But you can easily define it to mean something else. And you can even make "uniqueness" comparable.

mbrock 10 years ago | | |

It's a linter, it's going to have some kind of "false positives." Maybe you could put an annotation that tells the linter you're sure that you mean it.

Semi-off-topic, but the notion of "more unique" reminds me of Sapolsky's TED talk about humans as the "uniquiest" animal.

https://www.ted.com/talks/robert_sapolsky_the_uniqueness_of_...

jonstokes 10 years ago |

I'm a writer and editor, and I dislike the idea of this tool quite a bit.
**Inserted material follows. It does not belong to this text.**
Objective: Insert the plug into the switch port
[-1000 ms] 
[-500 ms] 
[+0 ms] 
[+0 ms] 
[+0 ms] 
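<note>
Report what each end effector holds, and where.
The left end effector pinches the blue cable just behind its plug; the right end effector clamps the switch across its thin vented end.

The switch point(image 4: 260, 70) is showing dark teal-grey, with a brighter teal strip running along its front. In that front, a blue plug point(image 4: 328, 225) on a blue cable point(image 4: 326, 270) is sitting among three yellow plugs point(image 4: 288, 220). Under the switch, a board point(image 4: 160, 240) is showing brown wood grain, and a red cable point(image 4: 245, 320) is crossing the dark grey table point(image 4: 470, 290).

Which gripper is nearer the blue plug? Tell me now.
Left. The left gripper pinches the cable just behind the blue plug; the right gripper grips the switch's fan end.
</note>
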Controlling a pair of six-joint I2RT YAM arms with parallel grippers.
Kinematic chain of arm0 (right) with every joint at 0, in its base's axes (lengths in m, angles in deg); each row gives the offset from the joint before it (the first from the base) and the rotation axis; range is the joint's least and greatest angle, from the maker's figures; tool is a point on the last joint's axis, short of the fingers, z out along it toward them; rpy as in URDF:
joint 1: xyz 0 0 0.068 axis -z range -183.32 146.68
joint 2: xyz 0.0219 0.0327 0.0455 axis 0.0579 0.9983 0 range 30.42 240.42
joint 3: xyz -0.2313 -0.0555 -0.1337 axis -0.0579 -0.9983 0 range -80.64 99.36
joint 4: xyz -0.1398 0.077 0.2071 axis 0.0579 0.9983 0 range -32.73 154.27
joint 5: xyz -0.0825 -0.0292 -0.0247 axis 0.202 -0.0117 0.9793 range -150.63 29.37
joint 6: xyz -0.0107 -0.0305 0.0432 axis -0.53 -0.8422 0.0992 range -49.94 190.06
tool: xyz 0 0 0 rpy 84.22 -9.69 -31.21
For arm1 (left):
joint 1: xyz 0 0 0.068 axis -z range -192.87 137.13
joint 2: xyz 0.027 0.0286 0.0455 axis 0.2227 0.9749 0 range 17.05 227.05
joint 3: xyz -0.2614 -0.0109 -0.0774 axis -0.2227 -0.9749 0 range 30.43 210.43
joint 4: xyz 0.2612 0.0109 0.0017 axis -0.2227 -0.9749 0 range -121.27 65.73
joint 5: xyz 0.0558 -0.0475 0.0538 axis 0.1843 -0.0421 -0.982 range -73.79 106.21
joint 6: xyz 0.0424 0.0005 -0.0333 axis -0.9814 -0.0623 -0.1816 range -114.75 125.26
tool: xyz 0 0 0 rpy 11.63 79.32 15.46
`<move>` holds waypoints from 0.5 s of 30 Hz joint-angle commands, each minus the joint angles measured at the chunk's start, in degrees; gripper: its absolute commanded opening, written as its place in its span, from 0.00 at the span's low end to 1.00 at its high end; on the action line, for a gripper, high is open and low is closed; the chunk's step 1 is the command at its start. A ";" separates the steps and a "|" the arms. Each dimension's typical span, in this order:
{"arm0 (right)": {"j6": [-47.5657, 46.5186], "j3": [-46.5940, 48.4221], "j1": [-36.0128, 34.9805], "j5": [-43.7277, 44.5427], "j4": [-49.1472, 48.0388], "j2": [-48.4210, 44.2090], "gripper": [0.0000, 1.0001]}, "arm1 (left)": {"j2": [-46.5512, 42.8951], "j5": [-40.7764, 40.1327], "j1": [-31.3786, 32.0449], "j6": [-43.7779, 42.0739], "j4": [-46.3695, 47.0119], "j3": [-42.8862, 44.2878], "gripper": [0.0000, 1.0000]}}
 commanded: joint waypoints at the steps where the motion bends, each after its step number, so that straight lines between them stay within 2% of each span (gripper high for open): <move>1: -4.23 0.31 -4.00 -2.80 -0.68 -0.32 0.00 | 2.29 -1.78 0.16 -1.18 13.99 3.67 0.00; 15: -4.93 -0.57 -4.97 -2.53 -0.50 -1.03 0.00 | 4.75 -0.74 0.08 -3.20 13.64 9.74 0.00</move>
1. Writing isn't coding. In coding, you can do various types of "cargo cult programming" and "copypasta" and what-have-you -- in other words, as long as the code runs you don't necessarily have to know why or how a programming idiom or convention works, or how/why expressing it one way in code is better than expressing it another way in code. This definitionally untrue with writing. If you don't know the why/how of something, then it's better for you to botch it and let the reader attempt to parse it so at least they know what they're dealing with and how to interpret it ("oh, this guy's a non-native speaker, so I'll adjust my reception accordingly" or "ah, this person is kind of clueless about the whole sexist language thing, which is good info for me.").

2. 90% of writing style advice falls into one of two categories: a) hotly debated, and b) totally wrong. Most of it is in the latter category, and this includes Strunk & White (just use google for numerous takedowns of that text). I looked through the PR queue and saw that it consists of eager coders finding style advice from various sources and trying to work that into the tool. That is terrible, terrible, terrible... This will guarantee that the tool will represent a collection of awful writing advice gleaned from dubious sources and wielded with unforgiving ignorance.
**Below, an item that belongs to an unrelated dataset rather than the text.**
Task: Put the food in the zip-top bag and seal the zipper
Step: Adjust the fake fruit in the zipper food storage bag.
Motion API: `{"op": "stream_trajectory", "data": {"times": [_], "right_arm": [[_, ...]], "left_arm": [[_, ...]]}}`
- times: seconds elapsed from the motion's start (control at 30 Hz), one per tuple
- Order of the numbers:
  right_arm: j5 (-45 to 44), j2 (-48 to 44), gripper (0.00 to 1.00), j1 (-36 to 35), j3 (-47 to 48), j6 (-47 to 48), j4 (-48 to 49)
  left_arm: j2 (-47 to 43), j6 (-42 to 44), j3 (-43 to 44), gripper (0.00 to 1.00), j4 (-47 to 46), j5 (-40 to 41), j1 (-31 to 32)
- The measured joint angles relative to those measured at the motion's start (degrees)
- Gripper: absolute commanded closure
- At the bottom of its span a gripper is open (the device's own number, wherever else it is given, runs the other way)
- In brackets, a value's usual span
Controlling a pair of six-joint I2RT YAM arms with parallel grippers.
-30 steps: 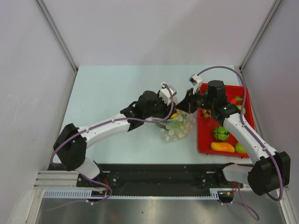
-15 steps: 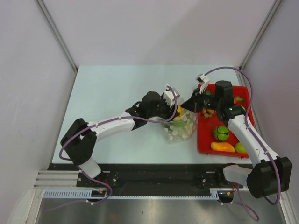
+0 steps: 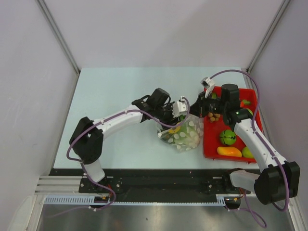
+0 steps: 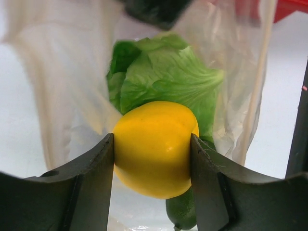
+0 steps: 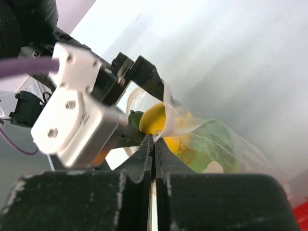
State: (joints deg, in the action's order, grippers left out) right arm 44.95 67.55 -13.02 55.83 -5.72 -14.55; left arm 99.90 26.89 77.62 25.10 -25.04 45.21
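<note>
The clear dotted zip-top bag hangs at the table's middle, its mouth held up. My left gripper is shut on a round yellow fruit at the bag's mouth; in the top view it reaches in from the left. Green lettuce and a small dark green piece lie inside the bag. My right gripper is shut on the bag's rim by the zipper strip and holds it up; it shows right of the bag.
A red tray stands at the right with a green ball, an orange-yellow piece and other toy food. White enclosure walls rise on the left, right and back.
My left arm has swung right and its gripper has turned into the bag's mouth with the yellow fruit. The bag has shifted and tilted. My right gripper holds the rim about where it was.
</note>
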Motion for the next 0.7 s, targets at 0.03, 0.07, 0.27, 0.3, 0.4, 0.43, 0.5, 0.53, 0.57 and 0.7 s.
{"op": "stream_trajectory", "data": {"times": [0.03, 0.07, 0.27, 0.3, 0.4, 0.43, 0.5, 0.53, 0.57, 0.7], "right_arm": [[0.07, 0.00, 1.00, -0.02, -0.28, -0.09, -0.04], [0.17, 0.00, 1.00, -0.02, -0.46, -0.15, -0.09], [0.68, 0.00, 1.00, -0.02, -0.52, -0.17, -0.02], [0.72, 0.00, 1.00, -0.02, -0.52, -0.09, 0.11], [0.81, 0.00, 1.00, 0.02, -0.52, 0.15, 0.79], [0.81, 0.00, 1.00, 0.02, -0.52, 0.20, 0.96], [0.79, 0.07, 1.00, 0.02, -0.52, 0.20, 1.27], [0.79, 0.15, 1.00, 0.02, -0.52, 0.20, 1.40], [0.79, 0.33, 1.00, 0.02, -0.52, 0.20, 1.66], [0.76, 1.27, 1.00, 0.02, -0.52, 0.17, 3.30]], "left_arm": [[0.15, 0.61, -0.07, 0.54, 0.07, 0.02, 0.26], [0.09, 1.33, -0.28, 0.41, 0.17, 0.09, 0.50], [-3.67, 2.43, -1.66, 0.13, 2.56, -1.29, -0.70], [-4.76, 1.97, -1.66, 0.11, 3.34, -1.66, -1.46], [-8.85, -1.31, -1.66, 0.11, 4.46, -2.34, -4.68], [-10.01, -2.16, -1.66, 0.11, 4.37, -2.49, -5.46], [-13.09, -4.37, -1.73, 0.08, 3.50, -3.23, -7.43], [-14.84, -5.07, -2.03, 0.08, 2.34, -3.63, -8.24], [-16.81, -5.70, -2.69, 0.08, 1.03, -3.91, -8.79], [-23.43, -6.67, -5.90, 0.08, -3.04, -5.55, -8.55]]}}
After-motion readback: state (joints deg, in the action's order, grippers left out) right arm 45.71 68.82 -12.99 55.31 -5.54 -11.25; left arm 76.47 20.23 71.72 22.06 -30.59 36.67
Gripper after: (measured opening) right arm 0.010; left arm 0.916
This tool may be a terrible idea, but the idea of automated prose linting is not terrible. Most beginner to intermediate writers have tics, and as an editor I often have a couple of writer-specific find/replace things I do when I get a new piece from a particular writer (e.g. "this person uses 'however' when she means 'but', and this person overuses these four business jargon terms, etc.). If editors were able to easily compose and execute writer-specific linters from within something like Wordpress, that would probably be pretty great.

But this particular command line tool is destined to be either totally unused or massively abused.
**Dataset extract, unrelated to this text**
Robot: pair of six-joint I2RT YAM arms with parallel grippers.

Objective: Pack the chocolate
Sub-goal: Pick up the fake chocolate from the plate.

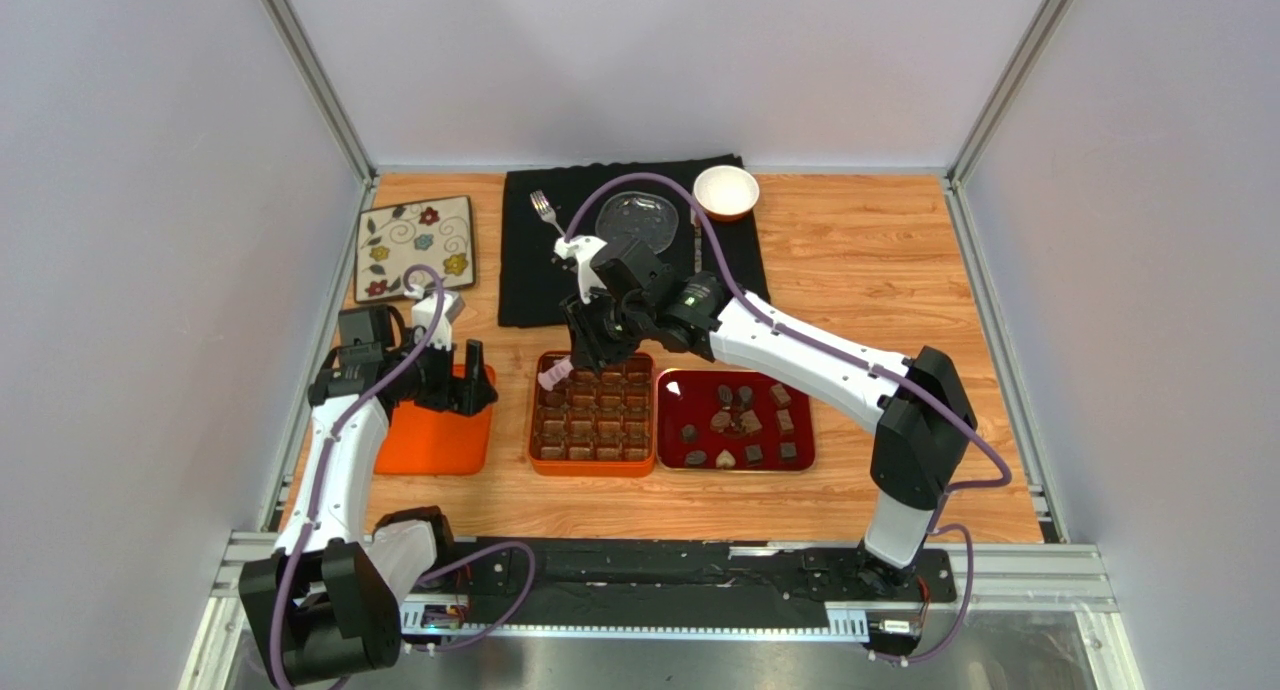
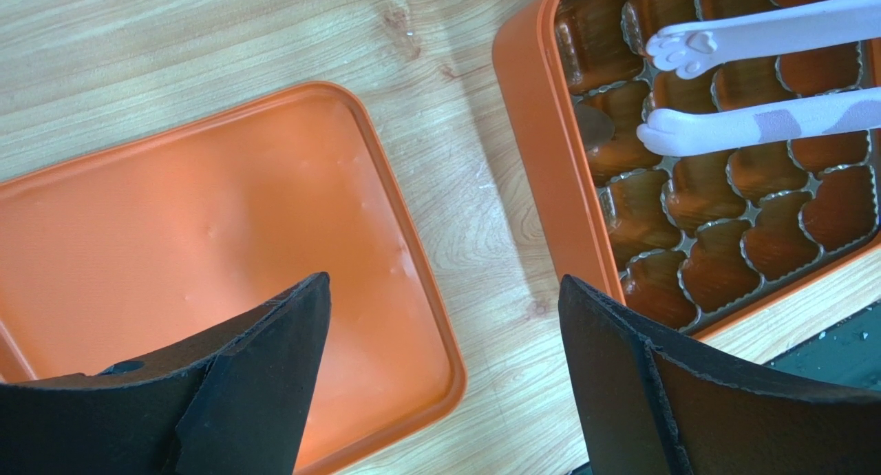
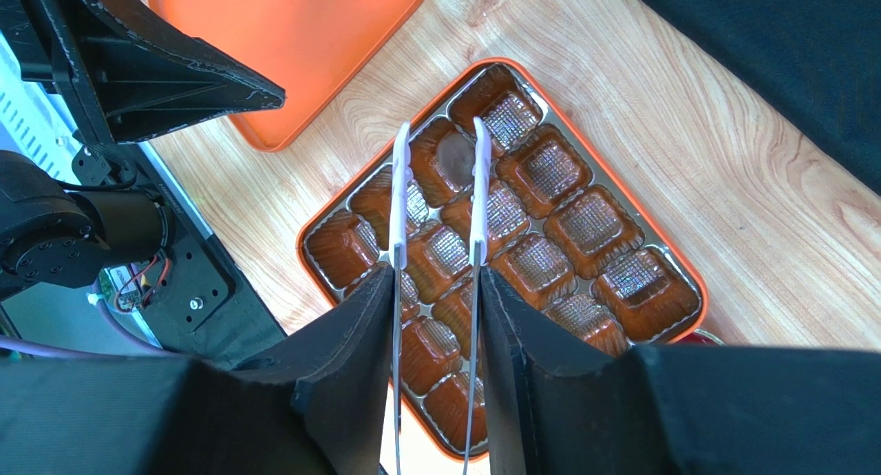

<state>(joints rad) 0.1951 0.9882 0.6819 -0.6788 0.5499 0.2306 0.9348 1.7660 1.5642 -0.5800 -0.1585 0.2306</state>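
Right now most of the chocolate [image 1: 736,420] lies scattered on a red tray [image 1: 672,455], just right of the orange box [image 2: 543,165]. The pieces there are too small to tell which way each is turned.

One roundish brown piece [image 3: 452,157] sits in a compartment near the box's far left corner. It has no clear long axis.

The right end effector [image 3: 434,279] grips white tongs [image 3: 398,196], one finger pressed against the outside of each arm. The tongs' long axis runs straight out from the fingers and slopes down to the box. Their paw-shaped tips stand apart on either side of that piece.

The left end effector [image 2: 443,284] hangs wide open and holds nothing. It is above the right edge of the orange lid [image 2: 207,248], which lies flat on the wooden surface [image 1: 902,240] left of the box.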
I'm sorry, I hate to be mean... or, actually, there is a small part of me that enjoys playing Mr. Party Pooper when I see a mob of enthusiastic programmers trying to tie down some great cultural Gulliver with a thousand tiny little automated, black-and-white rules.

rosser 10 years ago |

I can see a lot of value for this sort of tool, and might even play with it myself, for sake of evaluating whether or not to incorporate its suggestions into my writing. At the same time, however, I have some wariness that its widespread use could actually have a shaping, and, specifically homogenizing, effect on language. For me, a large part of the beauty of language is how facile it is, how judiciously breaking its rules can create a more artful and compelling means of expression than linted — if you will, "prosaic" — prose seems likely to offer.

dcw303 10 years ago |

This sounds promising, but I think a lot of potential users would be deterred by the lack of examples.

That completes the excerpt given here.